Decreto ou plebiscito?
O fracasso legislativo e as objeções legais ao 'decretaço' expõem a fragilidade política do presidente e acendem um alerta sobre a governabilidade, avaliou Morresi.
"Isto leva a uma estagnação política e a uma situação muito delicada", advertiu. "Milei havia dito que ia impor suas leis e se não saíssem, iriam por decreto ou convocaria um plebiscito. Mas o decreto tem limites constitucionais e a consulta popular não é vinculante", explicou.
Se decidir convocar um plebiscito e vencer, "pode forçar o apoio do Congresso; se perder, é um governo em crise absoluta", advertiu.
Consultado a respeito, o porta-voz presidencial, Manuel Adorni, disse, nesta quarta, que tanto um decreto quanto um plebiscito "estão em avaliação".

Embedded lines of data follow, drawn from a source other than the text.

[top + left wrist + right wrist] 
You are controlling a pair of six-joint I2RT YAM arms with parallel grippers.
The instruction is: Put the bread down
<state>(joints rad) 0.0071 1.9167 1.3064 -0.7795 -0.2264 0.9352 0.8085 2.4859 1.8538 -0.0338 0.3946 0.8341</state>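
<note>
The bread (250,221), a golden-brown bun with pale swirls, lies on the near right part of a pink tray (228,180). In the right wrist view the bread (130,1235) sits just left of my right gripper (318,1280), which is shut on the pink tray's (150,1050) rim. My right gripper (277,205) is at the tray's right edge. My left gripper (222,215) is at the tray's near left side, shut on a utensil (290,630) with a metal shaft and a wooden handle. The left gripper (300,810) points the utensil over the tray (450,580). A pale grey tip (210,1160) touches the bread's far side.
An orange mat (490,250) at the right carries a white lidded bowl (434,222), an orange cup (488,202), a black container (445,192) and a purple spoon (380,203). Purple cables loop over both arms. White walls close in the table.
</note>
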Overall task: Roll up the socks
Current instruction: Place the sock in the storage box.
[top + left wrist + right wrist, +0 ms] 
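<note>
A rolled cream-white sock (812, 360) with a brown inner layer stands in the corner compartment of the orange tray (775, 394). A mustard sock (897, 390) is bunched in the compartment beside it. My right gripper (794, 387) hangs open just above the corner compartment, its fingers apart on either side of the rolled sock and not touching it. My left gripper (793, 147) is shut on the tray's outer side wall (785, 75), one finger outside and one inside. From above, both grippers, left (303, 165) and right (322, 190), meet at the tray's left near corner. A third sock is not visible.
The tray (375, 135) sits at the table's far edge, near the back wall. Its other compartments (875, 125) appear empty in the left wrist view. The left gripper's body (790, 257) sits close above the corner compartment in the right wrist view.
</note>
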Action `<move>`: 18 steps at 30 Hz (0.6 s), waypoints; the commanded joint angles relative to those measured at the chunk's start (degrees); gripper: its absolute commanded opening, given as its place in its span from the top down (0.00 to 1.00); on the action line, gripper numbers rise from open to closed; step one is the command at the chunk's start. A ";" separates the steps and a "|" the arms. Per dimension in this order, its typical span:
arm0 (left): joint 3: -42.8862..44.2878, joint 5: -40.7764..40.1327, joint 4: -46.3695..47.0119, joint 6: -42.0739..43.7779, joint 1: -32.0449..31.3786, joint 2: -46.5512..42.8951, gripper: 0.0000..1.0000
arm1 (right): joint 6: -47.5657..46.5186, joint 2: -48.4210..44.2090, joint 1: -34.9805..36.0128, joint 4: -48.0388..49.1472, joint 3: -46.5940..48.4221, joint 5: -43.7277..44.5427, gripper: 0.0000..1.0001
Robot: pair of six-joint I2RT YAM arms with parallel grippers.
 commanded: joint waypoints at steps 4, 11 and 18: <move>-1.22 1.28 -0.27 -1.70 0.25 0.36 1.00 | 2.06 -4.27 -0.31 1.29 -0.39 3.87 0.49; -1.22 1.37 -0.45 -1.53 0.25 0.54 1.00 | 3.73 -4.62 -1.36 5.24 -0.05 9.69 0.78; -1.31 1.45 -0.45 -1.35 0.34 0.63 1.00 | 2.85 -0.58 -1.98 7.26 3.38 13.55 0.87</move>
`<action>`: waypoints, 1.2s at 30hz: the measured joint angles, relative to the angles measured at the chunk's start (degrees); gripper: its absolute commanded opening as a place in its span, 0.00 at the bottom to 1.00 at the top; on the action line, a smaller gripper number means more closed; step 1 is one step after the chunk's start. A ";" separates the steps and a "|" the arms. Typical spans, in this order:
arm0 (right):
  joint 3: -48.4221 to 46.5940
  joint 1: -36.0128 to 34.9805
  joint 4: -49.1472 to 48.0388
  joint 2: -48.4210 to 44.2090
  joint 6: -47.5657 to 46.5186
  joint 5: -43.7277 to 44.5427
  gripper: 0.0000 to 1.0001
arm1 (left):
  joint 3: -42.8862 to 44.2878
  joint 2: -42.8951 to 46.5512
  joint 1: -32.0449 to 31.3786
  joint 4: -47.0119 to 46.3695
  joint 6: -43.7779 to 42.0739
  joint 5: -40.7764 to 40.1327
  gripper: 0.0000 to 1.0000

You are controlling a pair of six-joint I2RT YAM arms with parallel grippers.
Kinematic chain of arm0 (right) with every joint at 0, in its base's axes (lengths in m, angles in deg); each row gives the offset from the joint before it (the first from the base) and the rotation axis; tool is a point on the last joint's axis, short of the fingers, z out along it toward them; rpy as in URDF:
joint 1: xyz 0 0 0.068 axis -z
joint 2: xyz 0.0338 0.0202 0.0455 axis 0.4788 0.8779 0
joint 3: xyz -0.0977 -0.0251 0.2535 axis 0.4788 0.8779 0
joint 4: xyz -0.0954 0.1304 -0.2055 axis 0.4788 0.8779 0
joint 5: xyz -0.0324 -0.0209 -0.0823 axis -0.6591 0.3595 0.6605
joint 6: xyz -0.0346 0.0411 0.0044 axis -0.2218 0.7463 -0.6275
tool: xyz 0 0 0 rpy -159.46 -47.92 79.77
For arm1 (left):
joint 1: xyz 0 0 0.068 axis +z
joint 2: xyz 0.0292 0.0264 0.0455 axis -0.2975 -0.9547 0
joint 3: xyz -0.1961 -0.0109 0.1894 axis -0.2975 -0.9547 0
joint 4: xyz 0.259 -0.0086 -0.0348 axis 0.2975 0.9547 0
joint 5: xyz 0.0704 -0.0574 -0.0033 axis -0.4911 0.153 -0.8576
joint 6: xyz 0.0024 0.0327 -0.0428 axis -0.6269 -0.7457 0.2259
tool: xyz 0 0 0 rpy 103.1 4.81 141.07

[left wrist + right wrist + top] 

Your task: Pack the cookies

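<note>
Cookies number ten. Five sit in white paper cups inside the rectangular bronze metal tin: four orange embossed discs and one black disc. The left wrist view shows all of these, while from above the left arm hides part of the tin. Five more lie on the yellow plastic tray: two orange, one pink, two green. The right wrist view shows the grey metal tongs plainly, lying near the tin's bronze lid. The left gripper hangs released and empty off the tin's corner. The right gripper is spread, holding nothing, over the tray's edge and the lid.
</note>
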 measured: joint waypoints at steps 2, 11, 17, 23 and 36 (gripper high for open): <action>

"Enquanto isso, o caminho econômico segue como se nada tivesse acontecido", assegurou.
A incerteza em uma sociedade sufocada por uma inflação que não cede (211% em 2023) "não dá margem", alertou o cientista político Rosengo Fraga.
"A pobreza está em mais de 50% e 63% dos jovens estão mal alimentados, esta é a realidade que coloca um limite" na discussão política, afirmou.
Para o economista Pablo Tigani, Milei "sofreu uma derrota muito dura" e por isso, a governabilidade "é chave".
"Vai ter muitos problemas se pretender governar como uma tirania. Vai ter que ser flexível porque a política é negociação e estratégia", afirmou.
Todo-poderoso
O ministro do Interior, Guillemo Francos, se disse favorável, nesta quarta, à busca de consensos "para avançar nas modificações que o presidente pretende", em uma tentativa de reconstruir pontes com o Parlamento.
"Não se deve dinamitar nada (...) Deve-se buscar um caminho de encontro para destravar isto no Congresso", expressou.
O revés surpreendeu o governo, que estava "com uma sensação toda-poderosa de acreditar que as coisas seriam impostas pela vontade de Milei", afirmou o cientista político e analista econômico do Centro de Economia Política Argentina (CEPA), Martín Epstein.
"Os mercados olham com receio porque há uma grande interrogação sobre se vão voltar a discutir a lei no Congresso ou vão retirá-la diretamente", disse. A incerteza "pode piorar se o Congresso decidir rejeitar o decreto e, visto o que ocorreu com a lei, pode acontecer", acrescentou.
Na opinião do analista e cientista político Artemio López, as condições do acordo com o Fundo Monetário Internacional por uma dívida de 44 bilhões de dólares (cerca de R$ 200 bilhões), contraída em 2018 pelo ex-presidente Mauricio Macri também influenciam.
"O modelo socioeconômico tutelado pelo FMI e as mudanças legislativas que implicam tornam muito difícil que obtenham a legitimidade parlamentar", destacou López ao lembrar que o governo tem 38 dos 252 deputados e 7 dos 72 senadores, e por isso depende de seus aliados nas duas Câmaras.
"Só estamos certos de que o ajuste brutal da renda familiar que está sendo feito a uma velocidade inédita vai causar grande angústia e dor à sociedade", afirmou.
Segundo seus cálculos, a velocidade do ajuste econômico "levará a pobreza a 55% em junho, os mesmos níveis deixados pela tão conhecida em nível mundial 'crise del 2001'. Enfim, uma nova catástrofe econômica se avizinha na Argentina", concluiu.